The present growth and scale of crime is an
extraordinary phenomenon...
The plot of this myth is usually colored with a flood of statistical
information from the 1990s and comparisons with figures from the 1960s—1980s.
“Since 1976 the total number of registered criminal attempts in Russia has
increased by 3.4 times...”[8], “between 1991
and 1994, there were 4 times more crimes per 100,000 people than during the
period from 1961 to 1964...” [25].
This looks frightening indeed. Incomplete information about crime and its
inaccessibility even for law enforcement workers and professional lawyers make
us take interpreters of this information at their word
[11; p. 6].
Let us try to examine the same criminal statistics in a wider context as far
as our possibilities allow.
Russia has not reached its own record on the total number of all registered
crimes: in the mid-1920s the crime rate in our country was 150—200% higher
than in the 1990s. The rate of growth in crime in Russia in the 1980s and 1990s
has not exceeded average figures for developed countries, and still the crime
rate in our country is 2—6 times lower than in Western European countries and
U.S. [11, p.85]. The number of crimes solved in
Russia is higher than that in Western countries [20].

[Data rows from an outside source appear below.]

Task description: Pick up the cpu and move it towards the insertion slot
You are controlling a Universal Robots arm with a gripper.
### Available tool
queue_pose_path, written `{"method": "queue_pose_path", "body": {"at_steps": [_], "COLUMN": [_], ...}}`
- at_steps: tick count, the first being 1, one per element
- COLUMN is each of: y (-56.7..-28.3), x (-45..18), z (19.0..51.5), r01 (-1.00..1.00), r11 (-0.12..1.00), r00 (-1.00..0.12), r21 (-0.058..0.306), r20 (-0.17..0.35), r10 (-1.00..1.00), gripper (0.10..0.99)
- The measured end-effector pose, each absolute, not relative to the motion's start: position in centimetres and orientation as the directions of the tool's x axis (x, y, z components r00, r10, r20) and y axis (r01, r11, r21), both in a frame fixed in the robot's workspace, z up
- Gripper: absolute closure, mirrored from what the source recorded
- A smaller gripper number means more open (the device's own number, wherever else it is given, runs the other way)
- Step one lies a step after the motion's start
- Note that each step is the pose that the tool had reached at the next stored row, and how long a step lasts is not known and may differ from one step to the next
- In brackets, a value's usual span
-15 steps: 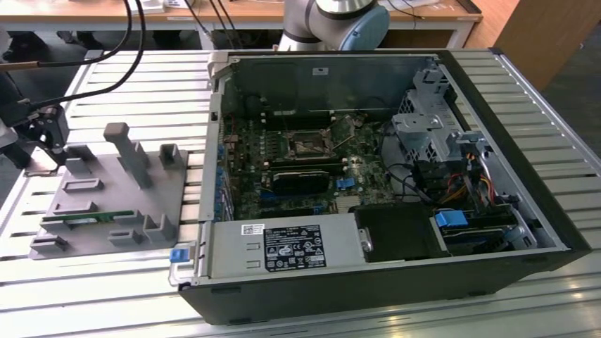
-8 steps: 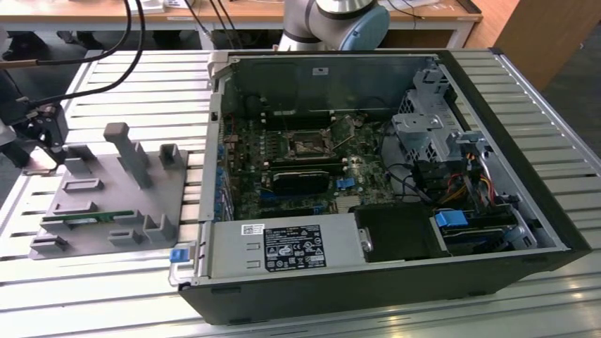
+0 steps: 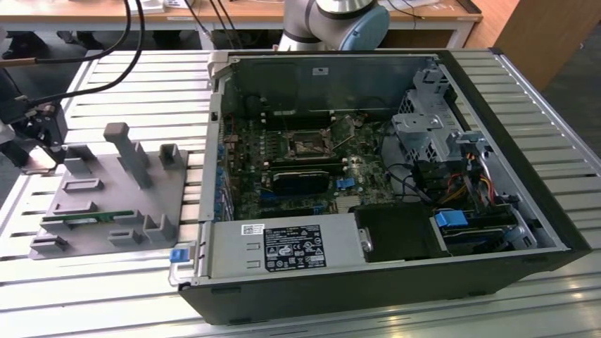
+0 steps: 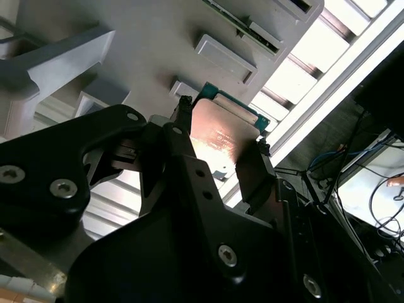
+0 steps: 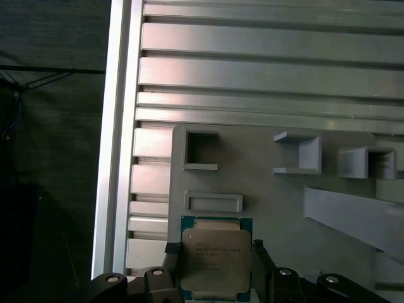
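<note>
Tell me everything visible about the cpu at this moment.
The cpu is a small flat square chip with a dull silver metal top, faint print and a thin green rim. It sits between the pincer's two black fingers, which clamp opposite edges, over the grey plastic holder plate beside a shallow rectangular recess.

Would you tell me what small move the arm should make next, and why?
Probably a short straight lift. In the first wrist view the hand grips the cpu by two opposite edges, over the grey fixture tray with its raised blocks. The insertion slot lies inside the computer case, toward the exterior view's right, so clearing the tray first seems safest.
</note>
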State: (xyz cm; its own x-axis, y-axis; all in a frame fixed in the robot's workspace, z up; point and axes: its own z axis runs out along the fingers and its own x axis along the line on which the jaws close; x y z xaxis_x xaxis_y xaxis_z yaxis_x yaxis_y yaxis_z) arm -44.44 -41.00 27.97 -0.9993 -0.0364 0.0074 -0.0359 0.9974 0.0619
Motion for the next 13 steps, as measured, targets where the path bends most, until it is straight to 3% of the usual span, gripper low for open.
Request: {"method": "queue_pose_path", "body": {"at_steps": [13], "y": [-41.00], "x": [-44.44], "z": [28.24], "r01": [-0.036], "r11": [0.997], "r00": [-0.999], "r21": [0.062], "r20": [0.007], "r10": [-0.036], "gripper": [0.557]}}
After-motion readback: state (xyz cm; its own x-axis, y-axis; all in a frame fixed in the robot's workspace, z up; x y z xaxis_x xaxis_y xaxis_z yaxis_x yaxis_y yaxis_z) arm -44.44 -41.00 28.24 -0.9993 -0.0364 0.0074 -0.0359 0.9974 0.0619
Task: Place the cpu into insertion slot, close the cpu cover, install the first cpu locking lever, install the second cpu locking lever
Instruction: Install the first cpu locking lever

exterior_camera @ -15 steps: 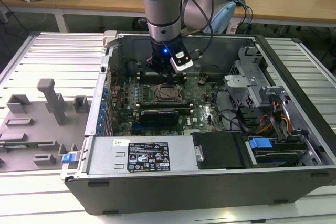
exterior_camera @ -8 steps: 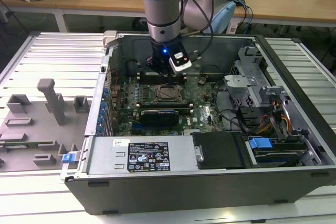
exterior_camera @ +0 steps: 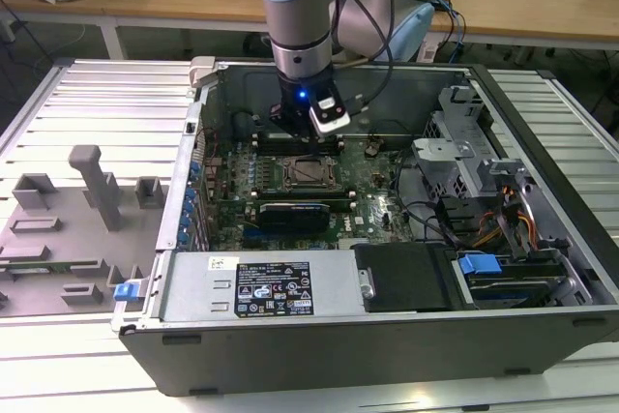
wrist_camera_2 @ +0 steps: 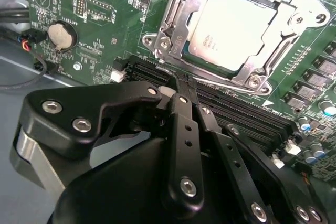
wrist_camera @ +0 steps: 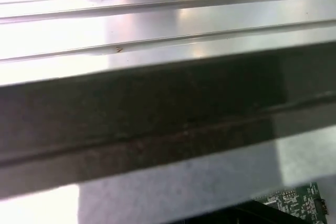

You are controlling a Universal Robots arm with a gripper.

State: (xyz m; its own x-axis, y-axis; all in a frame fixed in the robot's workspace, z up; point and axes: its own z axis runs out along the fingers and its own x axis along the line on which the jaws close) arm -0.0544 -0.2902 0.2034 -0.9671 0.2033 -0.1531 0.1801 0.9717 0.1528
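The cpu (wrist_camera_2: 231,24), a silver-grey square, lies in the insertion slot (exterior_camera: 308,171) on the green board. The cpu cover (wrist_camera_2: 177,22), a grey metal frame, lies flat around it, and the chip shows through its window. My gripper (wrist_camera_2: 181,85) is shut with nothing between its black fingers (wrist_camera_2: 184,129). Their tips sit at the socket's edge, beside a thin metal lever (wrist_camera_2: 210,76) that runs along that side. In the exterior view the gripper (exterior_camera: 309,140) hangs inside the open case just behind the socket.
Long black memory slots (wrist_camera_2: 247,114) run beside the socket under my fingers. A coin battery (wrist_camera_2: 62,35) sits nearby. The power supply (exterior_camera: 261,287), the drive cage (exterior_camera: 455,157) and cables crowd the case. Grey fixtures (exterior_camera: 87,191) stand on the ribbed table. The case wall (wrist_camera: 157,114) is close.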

However, it would be more correct to compare the number of murders (per
100,000 of the population) rather than general crime. One of the reasons in
favor of this is that murder, unlike theft, bribery or rape, is more difficult
to conceal from the authorities. With regards to murder our statistics are, in
fact, considerably higher than European countries and, most recently, they have
reached the U.S. level.
But a place amongst the “group leaders” of murder is traditional for
Russia, at least, since regular records began. In a comparatively calm period of
our history (the end of the XIX century — beginning of the XX) this
indicator was about 10—13.
Only in 1992 did the Russia of today exceed these figures (15.5). We would
like to note that a 1.5—2 time increase in crime rate (within a decade, not a
century) is common for many countries during the last quarter of the century.

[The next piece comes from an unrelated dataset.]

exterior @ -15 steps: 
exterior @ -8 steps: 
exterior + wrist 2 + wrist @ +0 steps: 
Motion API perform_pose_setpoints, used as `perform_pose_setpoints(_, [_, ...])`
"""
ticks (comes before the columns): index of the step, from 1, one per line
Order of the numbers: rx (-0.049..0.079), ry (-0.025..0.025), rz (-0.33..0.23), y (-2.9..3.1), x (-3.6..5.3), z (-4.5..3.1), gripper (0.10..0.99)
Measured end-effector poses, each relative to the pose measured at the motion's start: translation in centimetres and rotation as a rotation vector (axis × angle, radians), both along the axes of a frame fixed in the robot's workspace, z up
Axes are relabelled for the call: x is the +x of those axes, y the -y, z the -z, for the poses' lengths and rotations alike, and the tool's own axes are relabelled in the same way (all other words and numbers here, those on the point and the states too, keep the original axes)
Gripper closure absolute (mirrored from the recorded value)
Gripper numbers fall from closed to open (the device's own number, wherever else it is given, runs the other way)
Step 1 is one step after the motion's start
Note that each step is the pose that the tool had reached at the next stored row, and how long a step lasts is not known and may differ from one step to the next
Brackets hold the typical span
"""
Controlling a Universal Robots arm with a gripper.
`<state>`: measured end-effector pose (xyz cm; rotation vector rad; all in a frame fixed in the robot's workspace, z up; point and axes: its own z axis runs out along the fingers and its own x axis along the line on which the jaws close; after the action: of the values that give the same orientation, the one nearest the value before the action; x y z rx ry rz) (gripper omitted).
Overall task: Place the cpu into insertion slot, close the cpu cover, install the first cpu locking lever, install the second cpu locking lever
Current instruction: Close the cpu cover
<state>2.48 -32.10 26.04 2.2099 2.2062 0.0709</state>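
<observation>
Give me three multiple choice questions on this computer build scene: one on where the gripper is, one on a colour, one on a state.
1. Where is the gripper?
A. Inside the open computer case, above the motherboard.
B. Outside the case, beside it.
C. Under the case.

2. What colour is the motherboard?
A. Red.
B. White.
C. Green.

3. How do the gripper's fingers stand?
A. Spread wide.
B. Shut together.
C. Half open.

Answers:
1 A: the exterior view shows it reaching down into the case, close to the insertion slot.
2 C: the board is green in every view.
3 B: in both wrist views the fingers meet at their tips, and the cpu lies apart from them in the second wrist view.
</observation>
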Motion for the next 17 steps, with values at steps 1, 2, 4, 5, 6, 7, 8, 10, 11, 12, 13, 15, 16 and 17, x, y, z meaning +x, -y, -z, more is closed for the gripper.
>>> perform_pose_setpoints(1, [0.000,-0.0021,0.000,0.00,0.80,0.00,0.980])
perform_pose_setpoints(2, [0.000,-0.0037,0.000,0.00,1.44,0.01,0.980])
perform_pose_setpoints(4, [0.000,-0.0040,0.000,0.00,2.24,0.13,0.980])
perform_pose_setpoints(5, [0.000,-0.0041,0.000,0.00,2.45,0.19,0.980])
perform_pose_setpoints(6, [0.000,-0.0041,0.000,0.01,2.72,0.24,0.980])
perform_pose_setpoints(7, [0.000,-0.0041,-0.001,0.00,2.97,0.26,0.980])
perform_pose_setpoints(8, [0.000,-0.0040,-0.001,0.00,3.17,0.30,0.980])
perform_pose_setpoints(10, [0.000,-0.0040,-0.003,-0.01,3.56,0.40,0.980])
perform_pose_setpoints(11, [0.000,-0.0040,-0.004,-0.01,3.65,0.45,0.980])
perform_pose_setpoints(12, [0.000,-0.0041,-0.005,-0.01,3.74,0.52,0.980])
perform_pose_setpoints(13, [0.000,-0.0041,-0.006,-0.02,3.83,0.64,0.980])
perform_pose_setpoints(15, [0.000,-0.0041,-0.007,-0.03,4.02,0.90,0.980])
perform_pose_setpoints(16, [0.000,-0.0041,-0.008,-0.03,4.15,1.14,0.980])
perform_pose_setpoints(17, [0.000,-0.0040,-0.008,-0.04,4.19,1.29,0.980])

The most available and complete information about crime in the last century
is on 33 provinces of Russia [9]. The number of
registered crimes in 1894 was 7,637; the population of these provinces as of
1896 was 67,240,824 [10]. In 1894, the population
was 65,371,000, taking into account the coefficient of natural growth in the
population. Thus, in 1894 the number of murders per 100,000 of people was 11.7.
In 1994 — 21.8. In 1990—1991 the rate of murders was even lower than a
hundred years ago. It should also be taken into consideration that current
statistics record murders alongside with attempted murder.